Required work:
Could you write out all of the data again, word for word?

Input data:
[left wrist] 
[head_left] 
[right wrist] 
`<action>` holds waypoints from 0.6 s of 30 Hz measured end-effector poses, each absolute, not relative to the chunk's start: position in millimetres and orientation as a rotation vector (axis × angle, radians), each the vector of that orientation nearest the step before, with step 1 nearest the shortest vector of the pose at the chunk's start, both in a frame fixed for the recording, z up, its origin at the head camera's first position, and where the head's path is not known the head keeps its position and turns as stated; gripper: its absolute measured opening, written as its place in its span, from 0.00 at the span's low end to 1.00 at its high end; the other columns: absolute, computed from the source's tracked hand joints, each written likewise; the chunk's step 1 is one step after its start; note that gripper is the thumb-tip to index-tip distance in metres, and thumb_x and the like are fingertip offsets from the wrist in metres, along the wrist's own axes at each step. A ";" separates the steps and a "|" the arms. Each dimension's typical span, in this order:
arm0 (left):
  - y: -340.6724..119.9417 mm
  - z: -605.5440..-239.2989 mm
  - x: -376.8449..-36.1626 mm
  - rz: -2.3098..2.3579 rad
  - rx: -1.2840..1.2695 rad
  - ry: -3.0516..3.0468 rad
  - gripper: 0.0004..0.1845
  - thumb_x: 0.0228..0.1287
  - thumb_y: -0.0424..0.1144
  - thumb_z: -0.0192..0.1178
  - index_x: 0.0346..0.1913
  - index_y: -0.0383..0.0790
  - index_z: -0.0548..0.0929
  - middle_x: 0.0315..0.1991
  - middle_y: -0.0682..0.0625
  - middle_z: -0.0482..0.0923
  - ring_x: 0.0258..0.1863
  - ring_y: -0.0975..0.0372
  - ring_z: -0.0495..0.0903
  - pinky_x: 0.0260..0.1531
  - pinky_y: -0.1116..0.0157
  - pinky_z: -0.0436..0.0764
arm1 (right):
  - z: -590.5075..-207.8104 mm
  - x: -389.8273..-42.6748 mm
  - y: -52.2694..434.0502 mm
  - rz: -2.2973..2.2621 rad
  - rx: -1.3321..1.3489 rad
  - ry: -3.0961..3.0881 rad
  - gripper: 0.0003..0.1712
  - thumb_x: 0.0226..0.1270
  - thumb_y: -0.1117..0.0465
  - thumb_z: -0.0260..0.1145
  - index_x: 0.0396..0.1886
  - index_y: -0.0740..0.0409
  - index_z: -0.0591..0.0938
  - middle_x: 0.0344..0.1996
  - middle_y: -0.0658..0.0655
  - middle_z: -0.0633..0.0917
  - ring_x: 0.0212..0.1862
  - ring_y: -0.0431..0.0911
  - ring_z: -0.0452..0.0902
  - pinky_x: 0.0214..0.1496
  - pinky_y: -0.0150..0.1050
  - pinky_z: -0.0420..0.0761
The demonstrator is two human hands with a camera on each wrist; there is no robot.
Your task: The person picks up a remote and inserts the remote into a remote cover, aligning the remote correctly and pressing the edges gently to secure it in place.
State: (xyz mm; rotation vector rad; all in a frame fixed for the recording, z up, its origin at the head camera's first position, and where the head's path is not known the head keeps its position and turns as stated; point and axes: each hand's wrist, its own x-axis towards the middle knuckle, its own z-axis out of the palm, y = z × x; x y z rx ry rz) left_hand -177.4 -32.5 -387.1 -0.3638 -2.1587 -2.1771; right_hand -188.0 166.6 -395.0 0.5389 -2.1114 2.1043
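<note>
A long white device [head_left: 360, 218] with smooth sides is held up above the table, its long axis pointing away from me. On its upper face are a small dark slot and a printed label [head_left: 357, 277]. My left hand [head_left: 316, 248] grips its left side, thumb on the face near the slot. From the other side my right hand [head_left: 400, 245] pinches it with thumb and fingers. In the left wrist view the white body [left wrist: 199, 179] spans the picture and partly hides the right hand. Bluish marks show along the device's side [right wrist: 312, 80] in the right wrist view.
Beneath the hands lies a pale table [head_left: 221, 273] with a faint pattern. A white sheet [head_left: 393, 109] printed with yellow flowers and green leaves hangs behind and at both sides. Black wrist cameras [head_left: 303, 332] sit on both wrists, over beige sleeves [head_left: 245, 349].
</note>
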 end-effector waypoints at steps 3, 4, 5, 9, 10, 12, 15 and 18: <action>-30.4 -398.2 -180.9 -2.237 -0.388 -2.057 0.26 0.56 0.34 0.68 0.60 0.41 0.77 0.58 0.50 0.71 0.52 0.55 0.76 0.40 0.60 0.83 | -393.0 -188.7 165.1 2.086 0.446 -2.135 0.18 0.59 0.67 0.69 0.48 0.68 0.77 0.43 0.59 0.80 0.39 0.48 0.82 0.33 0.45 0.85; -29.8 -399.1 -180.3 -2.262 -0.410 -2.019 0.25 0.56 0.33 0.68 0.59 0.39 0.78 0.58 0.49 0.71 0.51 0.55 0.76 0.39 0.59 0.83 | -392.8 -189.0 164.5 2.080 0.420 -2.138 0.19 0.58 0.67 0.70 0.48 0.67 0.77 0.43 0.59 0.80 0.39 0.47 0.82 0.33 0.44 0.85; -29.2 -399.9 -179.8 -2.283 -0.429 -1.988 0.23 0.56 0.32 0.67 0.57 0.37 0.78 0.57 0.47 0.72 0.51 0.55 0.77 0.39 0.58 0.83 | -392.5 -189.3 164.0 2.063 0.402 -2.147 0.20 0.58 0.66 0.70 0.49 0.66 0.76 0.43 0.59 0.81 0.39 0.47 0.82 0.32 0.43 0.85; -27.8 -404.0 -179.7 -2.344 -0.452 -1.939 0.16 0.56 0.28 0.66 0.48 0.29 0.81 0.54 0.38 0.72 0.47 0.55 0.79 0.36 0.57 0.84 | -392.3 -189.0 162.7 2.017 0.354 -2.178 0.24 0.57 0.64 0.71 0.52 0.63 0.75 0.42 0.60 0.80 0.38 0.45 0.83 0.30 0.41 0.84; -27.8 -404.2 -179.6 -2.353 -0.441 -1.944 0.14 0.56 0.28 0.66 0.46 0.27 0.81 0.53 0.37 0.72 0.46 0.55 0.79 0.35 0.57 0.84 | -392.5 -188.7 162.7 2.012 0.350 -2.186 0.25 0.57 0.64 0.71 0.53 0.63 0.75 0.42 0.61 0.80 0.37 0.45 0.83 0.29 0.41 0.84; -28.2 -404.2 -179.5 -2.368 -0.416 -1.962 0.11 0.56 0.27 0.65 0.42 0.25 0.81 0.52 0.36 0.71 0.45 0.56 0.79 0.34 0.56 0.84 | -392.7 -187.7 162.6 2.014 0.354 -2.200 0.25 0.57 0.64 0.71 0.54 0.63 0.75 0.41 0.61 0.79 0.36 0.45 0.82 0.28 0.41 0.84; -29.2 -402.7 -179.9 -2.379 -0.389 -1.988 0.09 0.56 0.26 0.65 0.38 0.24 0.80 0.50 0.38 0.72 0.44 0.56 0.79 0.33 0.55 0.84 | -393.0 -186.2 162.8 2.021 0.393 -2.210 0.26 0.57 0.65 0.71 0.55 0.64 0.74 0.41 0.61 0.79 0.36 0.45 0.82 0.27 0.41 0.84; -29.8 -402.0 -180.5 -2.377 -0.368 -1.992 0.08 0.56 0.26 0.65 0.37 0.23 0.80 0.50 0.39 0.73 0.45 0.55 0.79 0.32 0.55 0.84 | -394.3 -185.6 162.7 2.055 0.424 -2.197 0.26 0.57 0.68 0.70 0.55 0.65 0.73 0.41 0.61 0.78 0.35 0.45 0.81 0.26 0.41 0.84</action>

Task response:
[left wrist] 
[head_left] 
[right wrist] 
`<action>` holds waypoints from 0.6 s of 30 Hz measured end-effector poses, each absolute, not relative to the chunk's start: position in millimetres and orientation as a rotation vector (axis × angle, radians), each the vector of that orientation nearest the step before, with step 1 nearest the shortest vector of the pose at the chunk's start, both in a frame fixed for the recording, z up, its origin at the head camera's first position, and where the head's path is not known the head keeps its position and turns as stated; gripper: its absolute measured opening, written as its place in its span, from 0.00 at the span's low end to 1.00 at its high end; the other columns: absolute, computed from the source's tracked hand joints, each written likewise; the chunk's step 1 is one step after its start; note that gripper is the thumb-tip to index-tip distance in metres, and thumb_x and the like are fingertip offsets from the wrist in metres, along the wrist's own axes at each step. A ";" separates the steps and a "|" the arms. Each dimension's typical span, in this order:
arm0 (left):
  - y: -340.6724..119.9417 mm
  - z: -605.5440..-239.2989 mm
  - x: -376.8449..-36.1626 mm
  - rz: -2.3098..2.3579 rad
  - rx: -1.2840..1.2695 rad
  - ry: -3.0516..3.0468 rad
  - gripper: 0.0004..0.1845
  - thumb_x: 0.0228..0.1287
  - thumb_y: -0.0424..0.1144
  - thumb_z: -0.0192..0.1178
  - index_x: 0.0346..0.1913
  - index_y: -0.0383..0.0790
  - index_z: -0.0548..0.0929
  - middle_x: 0.0315..0.1991
  - middle_y: -0.0682..0.0625
  - middle_z: -0.0482..0.0923
  - ring_x: 0.0258..0.1863
  - ring_y: -0.0975..0.0372
  - ring_z: -0.0495..0.0903
  - pinky_x: 0.0260..0.1531
  - pinky_y: -0.1116..0.0157
  - pinky_z: -0.0436..0.0764
arm1 (right):
  - z: -590.5075..-207.8104 mm
  - x: -389.8273..-42.6748 mm
  - y: -52.2694..434.0502 mm
  - rz: -2.2973..2.2621 rad
  - rx: -1.3321..1.3489 rad
  - ry: -3.0961..3.0881 rad
  - gripper: 0.0003..0.1712
  - thumb_x: 0.0226..0.1270
  - thumb_y: -0.1117..0.0465
  - thumb_z: -0.0260..0.1145
  - index_x: 0.0396..0.1886
  - index_y: -0.0740..0.0409
  - index_z: -0.0591..0.0938
  - middle_x: 0.0344..0.1996
  - middle_y: -0.0658..0.0655
  - middle_z: -0.0633..0.0917
  - ring_x: 0.0212..0.1862
  - ring_y: -0.0431..0.0911
  - ring_z: -0.0452..0.0902
  - pinky_x: 0.0214..0.1496
  - pinky_y: -0.0150..0.1050
  - pinky_z: -0.0420..0.0761
The demonstrator is two human hands with a camera on each wrist; there is no robot.
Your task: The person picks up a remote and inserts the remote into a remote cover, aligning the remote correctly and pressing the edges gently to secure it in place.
State: (xyz mm; rotation vector rad; all in a frame fixed for the recording, z up, its origin at the head camera's first position, and where the head's path is not known the head keeps its position and turns as stated; point and axes: each hand's wrist, its own x-axis towards the middle knuckle, its own z-axis out of the palm, y = z × x; x y z rx ry rz) left_hand -177.4 -32.5 -387.1 -0.3638 -2.1587 -2.1771; right_hand -188.0 166.6 -395.0 0.5389 -2.1114 2.1043
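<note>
A long white device [head_left: 360, 218] with smooth sides is held up above the table, its long axis pointing away from me. On its upper face are a small dark slot and a printed label [head_left: 357, 277]. My left hand [head_left: 316, 248] grips its left side, thumb on the face near the slot. From the other side my right hand [head_left: 400, 245] pinches it with thumb and fingers. In the left wrist view the white body [left wrist: 199, 179] spans the picture and partly hides the right hand. Bluish marks show along the device's side [right wrist: 312, 80] in the right wrist view.
Beneath the hands lies a pale table [head_left: 221, 273] with a faint pattern. A white sheet [head_left: 393, 109] printed with yellow flowers and green leaves hangs behind and at both sides. Black wrist cameras [head_left: 303, 332] sit on both wrists, over beige sleeves [head_left: 245, 349].
</note>
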 end-effector waypoints at steps 3, 4, 5, 9, 10, 12, 15 and 18: <action>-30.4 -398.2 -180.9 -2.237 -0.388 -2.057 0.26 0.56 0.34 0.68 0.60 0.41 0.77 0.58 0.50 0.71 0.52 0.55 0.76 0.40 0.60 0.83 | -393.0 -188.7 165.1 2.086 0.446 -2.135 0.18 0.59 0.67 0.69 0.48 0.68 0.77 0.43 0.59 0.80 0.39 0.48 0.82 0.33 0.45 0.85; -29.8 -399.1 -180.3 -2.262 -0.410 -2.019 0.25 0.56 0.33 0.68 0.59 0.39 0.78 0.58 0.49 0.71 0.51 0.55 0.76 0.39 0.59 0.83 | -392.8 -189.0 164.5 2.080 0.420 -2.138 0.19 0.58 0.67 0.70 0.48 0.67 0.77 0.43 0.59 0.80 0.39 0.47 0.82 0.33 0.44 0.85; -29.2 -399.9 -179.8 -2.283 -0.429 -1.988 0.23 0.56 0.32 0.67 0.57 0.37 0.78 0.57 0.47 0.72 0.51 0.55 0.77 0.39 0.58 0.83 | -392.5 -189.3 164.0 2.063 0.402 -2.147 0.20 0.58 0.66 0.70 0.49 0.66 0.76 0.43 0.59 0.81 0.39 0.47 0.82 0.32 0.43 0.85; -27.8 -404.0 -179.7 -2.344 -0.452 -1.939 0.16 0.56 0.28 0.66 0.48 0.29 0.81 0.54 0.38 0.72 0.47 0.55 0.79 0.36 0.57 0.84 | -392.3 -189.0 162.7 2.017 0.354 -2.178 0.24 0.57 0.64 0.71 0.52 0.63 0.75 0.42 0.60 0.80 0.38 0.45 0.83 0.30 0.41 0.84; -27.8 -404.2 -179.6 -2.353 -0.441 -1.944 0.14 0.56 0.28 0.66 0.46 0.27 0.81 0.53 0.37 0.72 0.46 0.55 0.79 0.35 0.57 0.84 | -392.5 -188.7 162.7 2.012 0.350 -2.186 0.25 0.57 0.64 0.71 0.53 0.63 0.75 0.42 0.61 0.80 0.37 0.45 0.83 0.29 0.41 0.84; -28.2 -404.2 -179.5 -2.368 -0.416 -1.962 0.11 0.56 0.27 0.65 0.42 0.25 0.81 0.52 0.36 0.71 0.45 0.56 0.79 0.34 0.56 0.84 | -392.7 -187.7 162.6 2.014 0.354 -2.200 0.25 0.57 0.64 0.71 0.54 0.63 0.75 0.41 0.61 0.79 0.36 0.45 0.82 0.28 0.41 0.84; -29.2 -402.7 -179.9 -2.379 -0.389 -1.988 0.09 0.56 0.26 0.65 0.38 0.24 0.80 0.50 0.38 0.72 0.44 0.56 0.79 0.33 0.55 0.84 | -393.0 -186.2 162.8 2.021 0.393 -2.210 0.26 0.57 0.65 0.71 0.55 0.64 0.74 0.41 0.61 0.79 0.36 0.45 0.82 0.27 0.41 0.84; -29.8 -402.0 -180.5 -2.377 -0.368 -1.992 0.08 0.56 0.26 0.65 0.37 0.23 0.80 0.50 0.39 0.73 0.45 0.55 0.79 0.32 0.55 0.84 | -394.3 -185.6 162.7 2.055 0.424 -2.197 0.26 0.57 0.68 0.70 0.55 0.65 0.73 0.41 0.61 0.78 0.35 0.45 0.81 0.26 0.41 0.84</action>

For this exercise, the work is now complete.